App Engine got: - better dashboard - because container image is delivered by Google it might be more reliable than custom image (unless you are using buildpacks) I had a case where heavy load services running on App Engine migrated to Cloud Run, and had to be rolled back to App Engine. After months of hassle-free uptime on Cloud Run, suddenly it started to throw 503 on 10-20% of traffic with zero logs or debug info. Cloud Run Google support could always blame it on container image, on App Engine we need to focus on code only.
@@peeratchaipetpadriew7337 in general yes (+ eventual build process is different). Cloud Run is more recent generation comparing to App Engine flex. I wouldn't be surprised if flex was actually migrated to Cloud Run and currently its just extra software layer.

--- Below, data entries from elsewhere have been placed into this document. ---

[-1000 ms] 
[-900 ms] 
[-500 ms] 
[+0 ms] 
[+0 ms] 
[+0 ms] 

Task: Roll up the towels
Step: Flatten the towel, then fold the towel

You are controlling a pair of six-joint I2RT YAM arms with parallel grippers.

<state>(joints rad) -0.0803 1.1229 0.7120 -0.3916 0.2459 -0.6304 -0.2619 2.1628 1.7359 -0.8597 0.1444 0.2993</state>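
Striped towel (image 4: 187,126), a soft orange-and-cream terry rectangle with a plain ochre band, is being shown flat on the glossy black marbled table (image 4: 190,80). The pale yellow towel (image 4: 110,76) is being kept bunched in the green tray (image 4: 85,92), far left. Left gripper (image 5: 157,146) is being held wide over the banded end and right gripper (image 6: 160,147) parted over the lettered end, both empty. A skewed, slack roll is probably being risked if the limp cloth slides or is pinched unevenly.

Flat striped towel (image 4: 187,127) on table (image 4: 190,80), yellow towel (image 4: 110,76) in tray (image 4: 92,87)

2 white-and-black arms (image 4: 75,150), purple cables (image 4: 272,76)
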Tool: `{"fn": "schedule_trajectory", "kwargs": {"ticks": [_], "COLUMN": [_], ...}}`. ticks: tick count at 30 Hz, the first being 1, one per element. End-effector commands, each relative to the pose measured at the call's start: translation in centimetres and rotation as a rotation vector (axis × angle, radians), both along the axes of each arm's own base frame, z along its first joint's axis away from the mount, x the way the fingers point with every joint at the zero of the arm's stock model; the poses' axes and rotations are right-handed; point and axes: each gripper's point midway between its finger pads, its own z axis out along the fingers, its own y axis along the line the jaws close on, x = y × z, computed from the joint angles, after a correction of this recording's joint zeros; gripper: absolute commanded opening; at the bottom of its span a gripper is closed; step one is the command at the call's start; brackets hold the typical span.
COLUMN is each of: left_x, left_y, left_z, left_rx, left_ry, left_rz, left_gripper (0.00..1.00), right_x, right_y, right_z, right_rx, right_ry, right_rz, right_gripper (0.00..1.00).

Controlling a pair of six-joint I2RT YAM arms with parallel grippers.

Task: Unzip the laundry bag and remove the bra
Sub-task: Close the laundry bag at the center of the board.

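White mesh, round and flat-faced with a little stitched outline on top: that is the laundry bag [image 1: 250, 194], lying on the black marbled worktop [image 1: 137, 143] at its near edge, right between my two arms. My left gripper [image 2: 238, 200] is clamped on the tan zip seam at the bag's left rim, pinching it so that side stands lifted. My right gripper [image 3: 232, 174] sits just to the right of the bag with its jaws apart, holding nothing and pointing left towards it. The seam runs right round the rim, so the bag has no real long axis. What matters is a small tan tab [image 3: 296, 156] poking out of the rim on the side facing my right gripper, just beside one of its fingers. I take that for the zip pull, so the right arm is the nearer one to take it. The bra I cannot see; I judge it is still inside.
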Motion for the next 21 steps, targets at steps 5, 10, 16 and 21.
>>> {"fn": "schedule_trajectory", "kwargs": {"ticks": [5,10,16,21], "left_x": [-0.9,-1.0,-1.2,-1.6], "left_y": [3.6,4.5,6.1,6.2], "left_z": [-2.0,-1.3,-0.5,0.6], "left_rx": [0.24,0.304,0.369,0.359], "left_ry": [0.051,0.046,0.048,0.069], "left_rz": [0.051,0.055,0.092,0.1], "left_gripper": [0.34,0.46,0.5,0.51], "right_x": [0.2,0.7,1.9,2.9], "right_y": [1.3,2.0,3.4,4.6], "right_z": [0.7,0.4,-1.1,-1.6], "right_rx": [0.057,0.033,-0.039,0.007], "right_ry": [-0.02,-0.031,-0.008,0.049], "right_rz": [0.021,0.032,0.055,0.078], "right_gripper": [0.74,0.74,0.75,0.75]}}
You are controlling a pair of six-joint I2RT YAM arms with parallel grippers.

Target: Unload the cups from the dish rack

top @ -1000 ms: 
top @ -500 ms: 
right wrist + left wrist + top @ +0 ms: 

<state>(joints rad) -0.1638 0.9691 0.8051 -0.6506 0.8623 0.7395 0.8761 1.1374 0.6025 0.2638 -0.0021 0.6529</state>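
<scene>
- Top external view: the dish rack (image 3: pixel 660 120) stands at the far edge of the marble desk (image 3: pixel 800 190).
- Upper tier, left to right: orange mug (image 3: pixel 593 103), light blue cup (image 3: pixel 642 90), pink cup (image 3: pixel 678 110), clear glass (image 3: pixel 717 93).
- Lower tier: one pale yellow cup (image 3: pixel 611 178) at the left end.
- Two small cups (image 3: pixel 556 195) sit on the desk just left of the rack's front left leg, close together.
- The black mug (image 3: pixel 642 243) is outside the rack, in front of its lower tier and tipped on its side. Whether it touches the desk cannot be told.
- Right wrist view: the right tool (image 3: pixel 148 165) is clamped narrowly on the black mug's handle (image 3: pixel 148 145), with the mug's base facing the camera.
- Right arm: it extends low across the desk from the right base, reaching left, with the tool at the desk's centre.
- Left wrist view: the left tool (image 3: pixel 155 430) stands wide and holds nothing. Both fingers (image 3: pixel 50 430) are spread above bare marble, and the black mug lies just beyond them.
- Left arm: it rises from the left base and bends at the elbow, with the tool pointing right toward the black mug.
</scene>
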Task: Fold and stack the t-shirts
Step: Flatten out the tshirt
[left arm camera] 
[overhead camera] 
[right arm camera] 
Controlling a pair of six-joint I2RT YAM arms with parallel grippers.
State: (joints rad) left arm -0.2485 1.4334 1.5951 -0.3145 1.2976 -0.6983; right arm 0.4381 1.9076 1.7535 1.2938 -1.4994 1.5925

App Engine is our "Serverless 1.0" platform (2008) while Cloud Functions & Cloud Run are "Serverless 2.0" platforms (2017 and 2019, respecticely). As such, they're more modern and adhere more towards today's software development lifecycle. They also cost less (in general) than App Engine. That said, App Engine is the "OG" serverless platform. If you use an original runtime (Python, Java, Go, PHP), you get bundled services like Datastore, Memcache, Task Queues (pull or push), and many others, including a firewall and CDN, none of which come with Cloud Functions or Cloud Run (you have to setup equivalent services on your own).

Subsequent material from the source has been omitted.